Voyons de plus près.
• Un problème est partagé par l’ensemble des aéroports sous juridiction fédérale: les loyers et les taxes grèvent la rentabilité de ces équipements. P.-E.-Trudeau n’y échappe pas. Entre nous et le fond de la boîte à bois, il faudrait que le gouvernement canadien constate que les aéroports – notamment les aéroports internationaux – ne sont pas que des sources de rentrées fiscales mais des outils de développement local et régional très importants. L’érosion de la clientèle au profit d’aéroports limitrophes au sud de la frontière (Burlington et Plattsburg dans le cas de Montréal) en est une éloquente illustration.
• P.-E.-Trudeau n’a plus d’espace d’expansion. À moins qu’on construise des pistes ou des hangars sur le Saint-Laurent... Y croyez-vous?

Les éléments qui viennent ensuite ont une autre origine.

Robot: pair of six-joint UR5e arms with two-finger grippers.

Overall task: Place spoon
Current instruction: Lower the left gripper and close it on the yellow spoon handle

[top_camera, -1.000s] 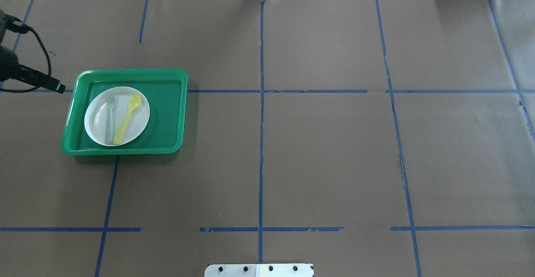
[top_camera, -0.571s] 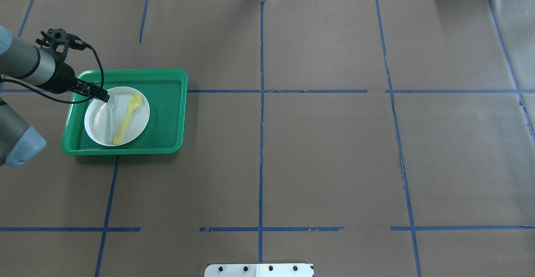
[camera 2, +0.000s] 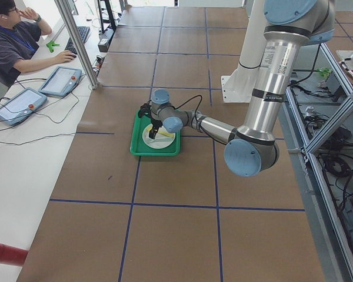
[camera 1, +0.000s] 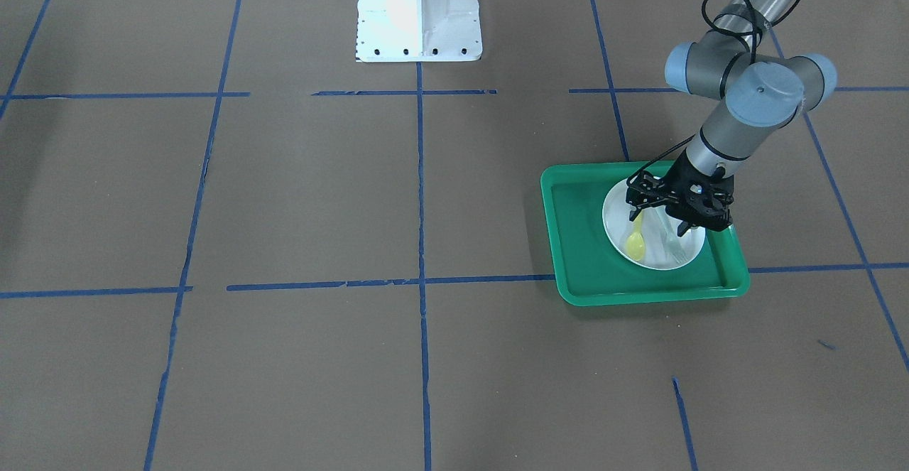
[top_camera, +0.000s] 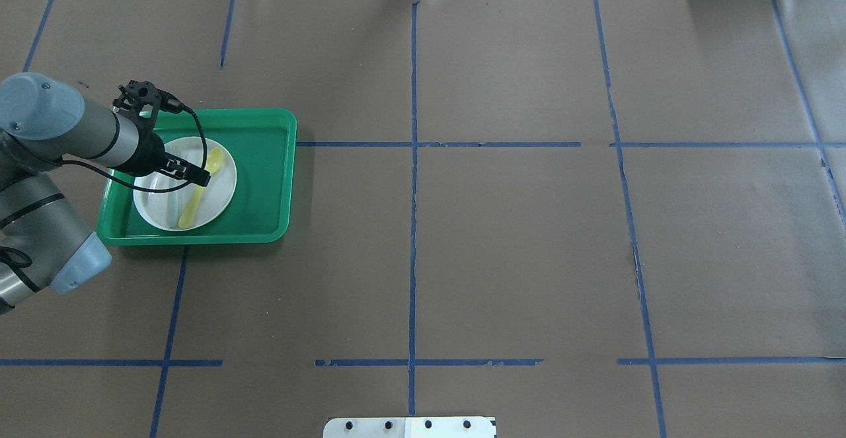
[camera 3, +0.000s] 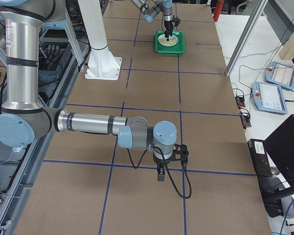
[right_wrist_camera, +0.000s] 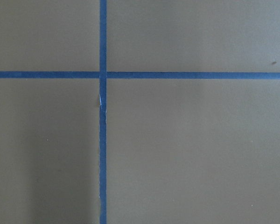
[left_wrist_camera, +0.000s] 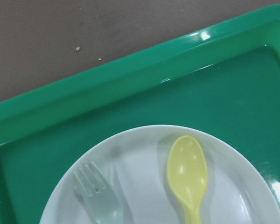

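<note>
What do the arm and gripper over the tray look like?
The left arm is silver-grey tubing with pale blue caps on its joints. The left gripper is black with a skeletal frame, and a black cable loops from the wrist alongside it.

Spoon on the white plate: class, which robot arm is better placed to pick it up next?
Left. The left pincer hovers above the plate and yellow spoon; the right pincer hangs over brown paper far from the tray.
</note>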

• À cet aspect se greffe celui des plages horaires d’utilisation. L’aéroport n’est pas à la campagne mais au coeur d’un tissu urbain de plus en plus serré. Bien sûr, les moteurs des oiseaux de métal sont moins bruyants que naguère mais convenons qu’ils émettent quand même des décibels. Ces décibels indisposent les résidents des alentours. Pour toutes sortes de raisons, les envolées et décollages débordent, souvent tard dans la nuit ou tôt, le matin les plages horaires autorisées. Elles constituent des sources d’irritation. Vous pensez vraiment qu’il n’y aura pas de grabuge bientôt?

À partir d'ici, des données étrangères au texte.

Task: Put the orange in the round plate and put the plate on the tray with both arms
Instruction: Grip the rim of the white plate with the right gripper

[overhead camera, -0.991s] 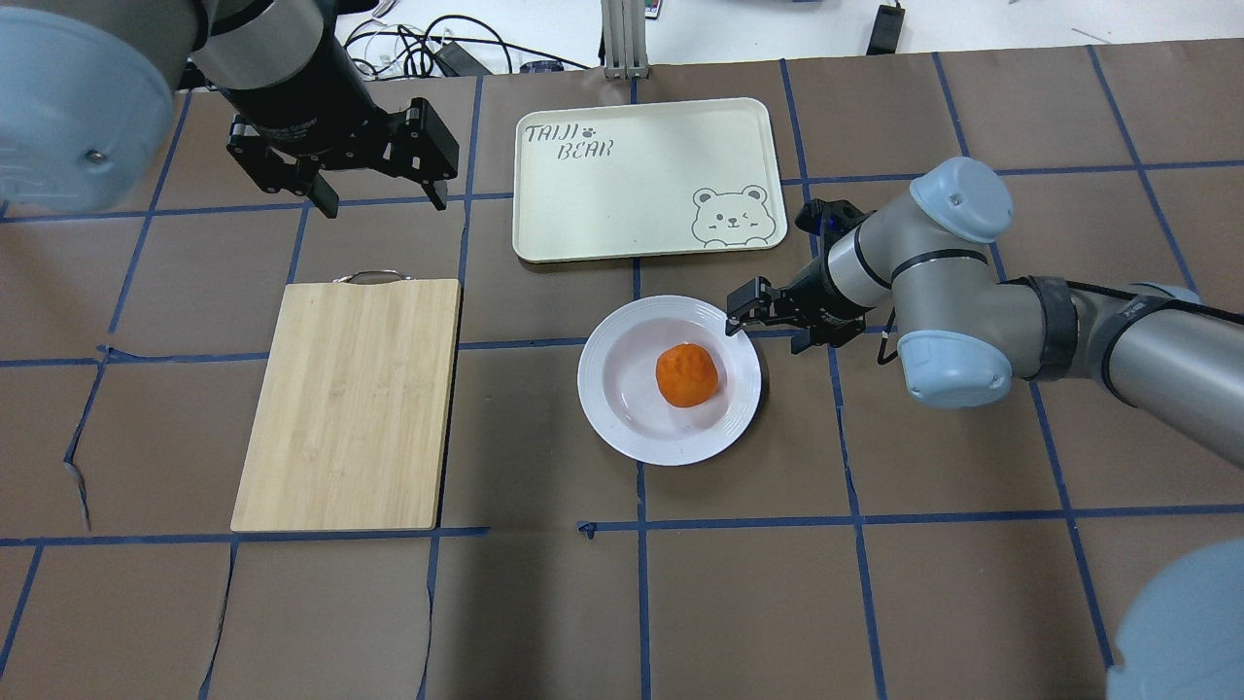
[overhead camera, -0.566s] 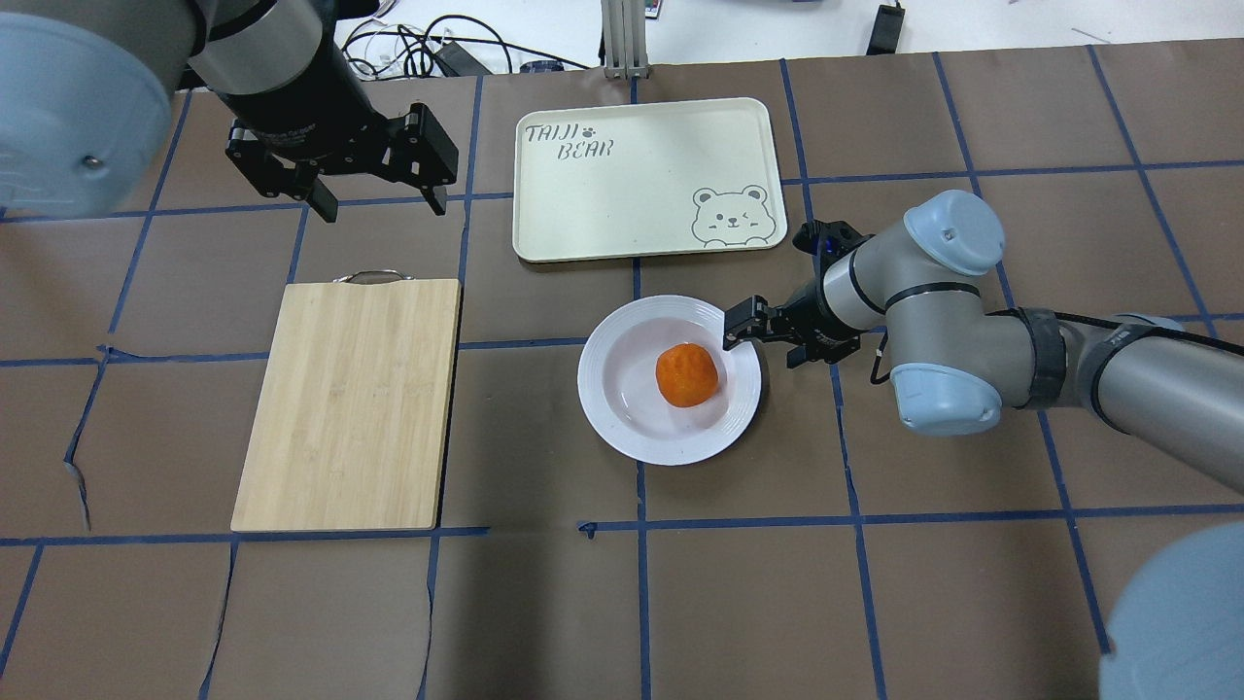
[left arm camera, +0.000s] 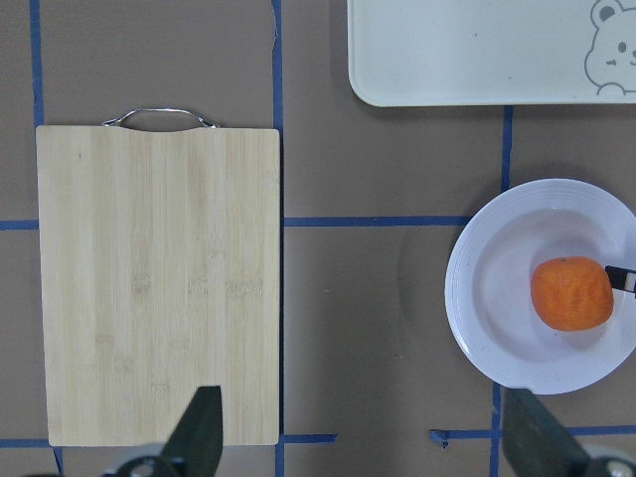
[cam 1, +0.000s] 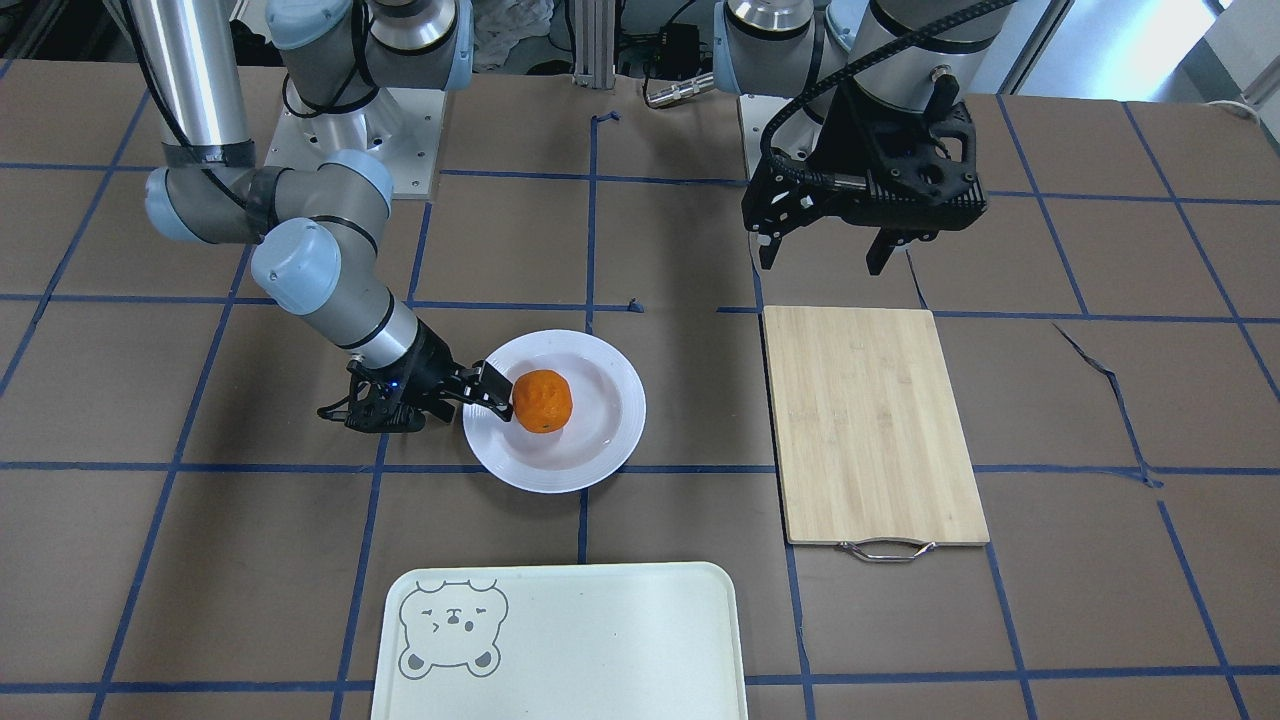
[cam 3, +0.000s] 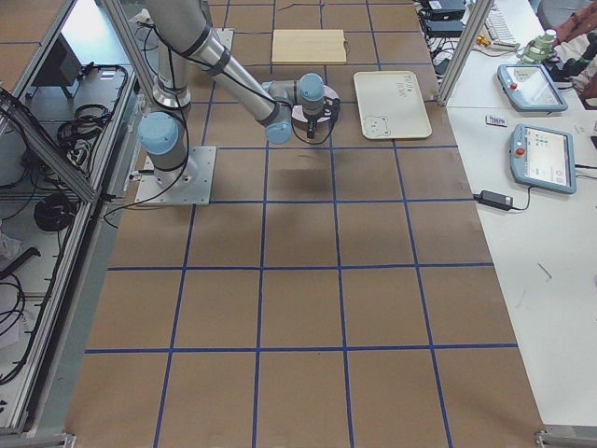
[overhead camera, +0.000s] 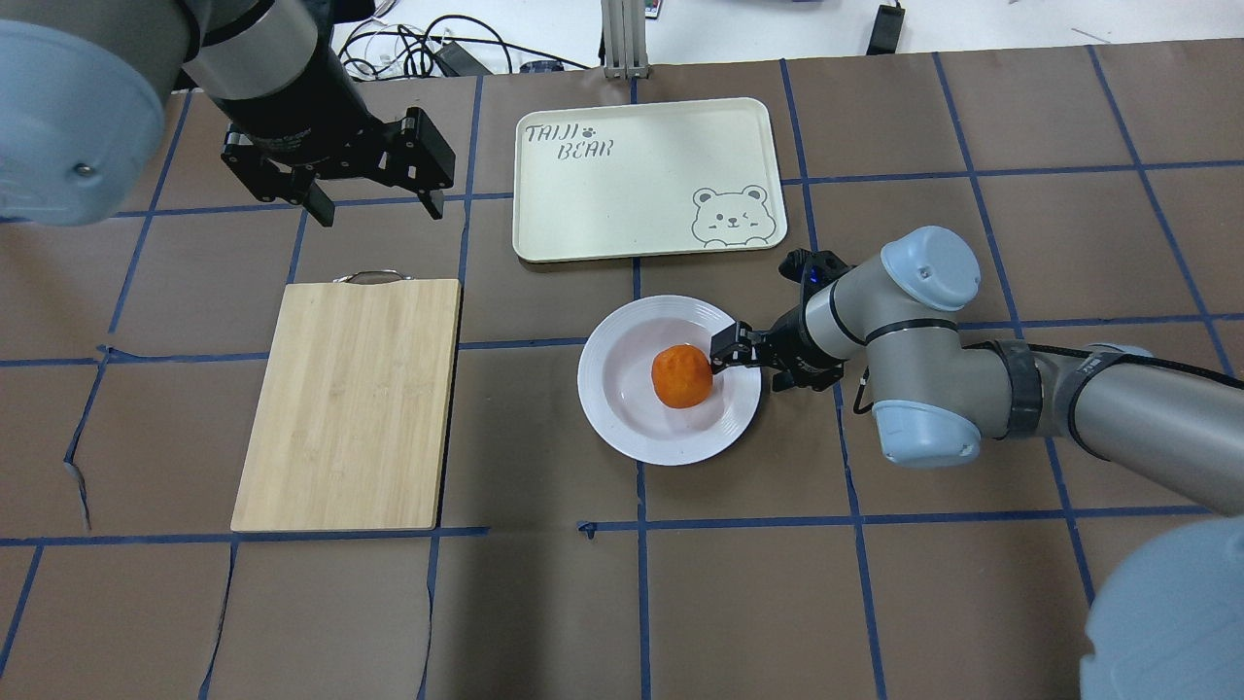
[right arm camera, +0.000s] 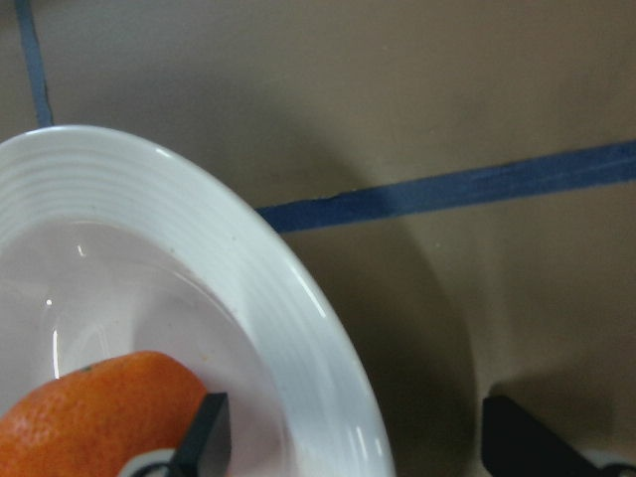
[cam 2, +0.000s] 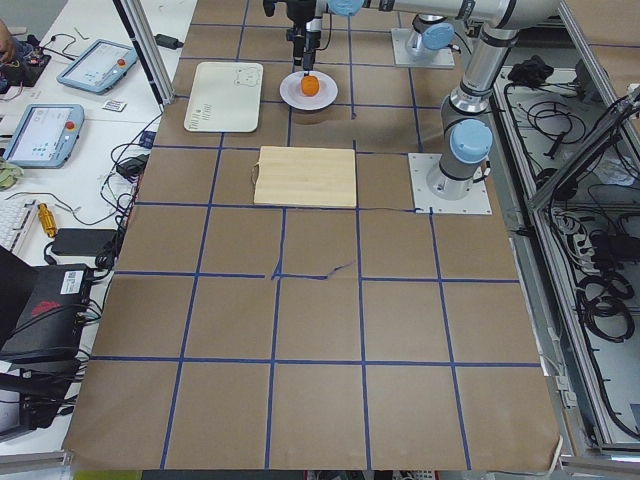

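The orange point(overhead camera: 680, 377) point(cam 1: 543, 400) rests in the well of the round plate point(overhead camera: 630, 413) point(cam 1: 590, 462), a little right of its centre. My right gripper point(overhead camera: 753, 362) point(cam 1: 465, 405) is open and low at the plate's right rim, straddling it. One finger is over the well, right against the orange point(right arm camera: 89, 417); the other is outside the rim point(right arm camera: 258, 288). The tray point(overhead camera: 641, 180) point(cam 1: 600, 640) lies bare on the table beyond the plate. My left gripper point(overhead camera: 374, 204) point(cam 1: 825, 255) hangs open and holds nothing, high above the table beyond the cutting board's handle.
A bamboo cutting board point(overhead camera: 350, 403) point(left arm camera: 159, 278) with a metal handle lies left of the plate. Brown paper with blue tape lines covers the table. Cables lie past the far edge.
My right gripper has moved down and left onto the plate's rim, one finger coming in beside the orange, which shifted slightly left. The left gripper drifted slightly away.
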`<state>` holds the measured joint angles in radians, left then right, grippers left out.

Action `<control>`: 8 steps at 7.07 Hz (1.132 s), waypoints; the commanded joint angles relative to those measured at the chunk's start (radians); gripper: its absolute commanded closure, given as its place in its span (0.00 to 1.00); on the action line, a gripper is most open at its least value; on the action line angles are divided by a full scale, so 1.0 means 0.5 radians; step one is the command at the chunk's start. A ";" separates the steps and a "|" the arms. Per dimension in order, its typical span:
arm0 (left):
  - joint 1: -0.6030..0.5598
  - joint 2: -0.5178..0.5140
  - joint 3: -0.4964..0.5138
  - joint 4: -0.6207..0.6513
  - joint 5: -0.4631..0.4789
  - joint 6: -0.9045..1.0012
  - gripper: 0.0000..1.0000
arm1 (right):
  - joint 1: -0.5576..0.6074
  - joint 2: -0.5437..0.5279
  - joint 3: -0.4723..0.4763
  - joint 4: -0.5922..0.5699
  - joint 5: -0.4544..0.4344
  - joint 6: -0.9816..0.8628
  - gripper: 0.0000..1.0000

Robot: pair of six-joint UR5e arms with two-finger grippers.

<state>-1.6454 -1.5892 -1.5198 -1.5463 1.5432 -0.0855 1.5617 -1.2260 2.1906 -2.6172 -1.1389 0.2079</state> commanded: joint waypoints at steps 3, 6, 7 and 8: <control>0.005 0.012 -0.010 0.000 0.000 0.002 0.00 | 0.132 -0.015 0.012 -0.064 -0.020 0.292 0.45; 0.005 0.012 -0.010 0.000 0.000 0.002 0.00 | 0.141 -0.024 0.009 -0.076 -0.026 0.363 0.87; 0.005 0.012 -0.010 0.000 0.000 0.002 0.00 | 0.144 -0.045 0.000 -0.085 -0.026 0.370 0.91; 0.005 0.012 -0.010 0.000 0.000 0.002 0.00 | 0.159 -0.133 0.009 -0.082 -0.014 0.385 0.95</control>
<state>-1.6429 -1.5831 -1.5248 -1.5462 1.5432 -0.0844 1.6346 -1.2548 2.1937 -2.6574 -1.1509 0.3904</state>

• L’aéroport n’a pas de navette ferroviaire directe avec le centre-ville de Montréal. Ce qui est inadmissible. On se croirait aux îles Mouc-Mouc. Aucun aéroport d’une ville de taille similaire sur cette planète ne vit pareille situation. Les gouvernements ont dormi su’la switch. Les autorités de P.-E.-Trudeau également. Un jour, un administrateur m’a dit, tout empreint de ses convictions: «Les liaisons terrestres, ce n’est pas notre problème. Notre domaine, ce sont les avions.» La mentalité a changé, je sais, mais une telle façon de voir les choses a eu trop longtemps son impact.
• Que dire du réseau routier? Un mot résume la situation: calamité. Ne parlons pas de l’échangeur Turcot. La congestion au rond-point Dorval est à faire pleurer: depuis combien d’années ceux qui y passent sont-ils contraints de zizaguer entre des centaines de cônes oranges? Depuis combien d’années sont-ils condamnés à y perdre du temps? Pendant combien d’années devront-ils encore patienter? La performance de l’aéroport s’en ressent et continuera de s’en ressentir.
Permettez-moi enfin de souligner une autre dimension de l’aéroport de Montréal: la question linguistique.
– Le vrai nom de la métropole québécoise est Montréal et non Montreealll comme le claironnent à satiété les hauts-parleurs de l’aéroport. Quand vous débarquez à Heathrow, on vous souhaite la bienvenue à London et non à Londres; à Charles-de-Gaulle, on dit Paris et Pâriss; de même, à Fiumicino, c’est Roma et non Rome. Multipliez vous-mêmes les exemples.
– La musique de fond (qui peut parfois être assez forte) est exclusivement en anglais. Un peu de musique issue d’ici ne tuerait personne et permettrait aux passagers de constater qu’ils sont dans l’aéroport d’une ville majoritairement francophone.
– Il y aurait un effort à faire sur la langue d’usage. Combien de fois un employé va s’adresser d’abord aux gens en anglais? Je ne nie pas que cette langue soit devenue la Iingua franca du voyage. Mais il est élémentaire de rappeler, dès le premier contact, que P.-E.-Trudeau est l’aéroport de Montréal.
– Je suis un utilisateur assidu de l’aéroport. À chaque fois, j’ai l’impression d’être quelque part aux États-Unis ou au Canada. La langue d’usage concerne aussi les employés de l’aéroport. Pourquoi ne pas les encourager fortement à échanger entre eux le plus possible en français?
Cette question de langue n’est pas anodine. Affirmer le fait français à l’aéroport de Montréal ne conduira pas à la ruine. Cela fait partie du produit d’appel. Et de notre prospérité collective.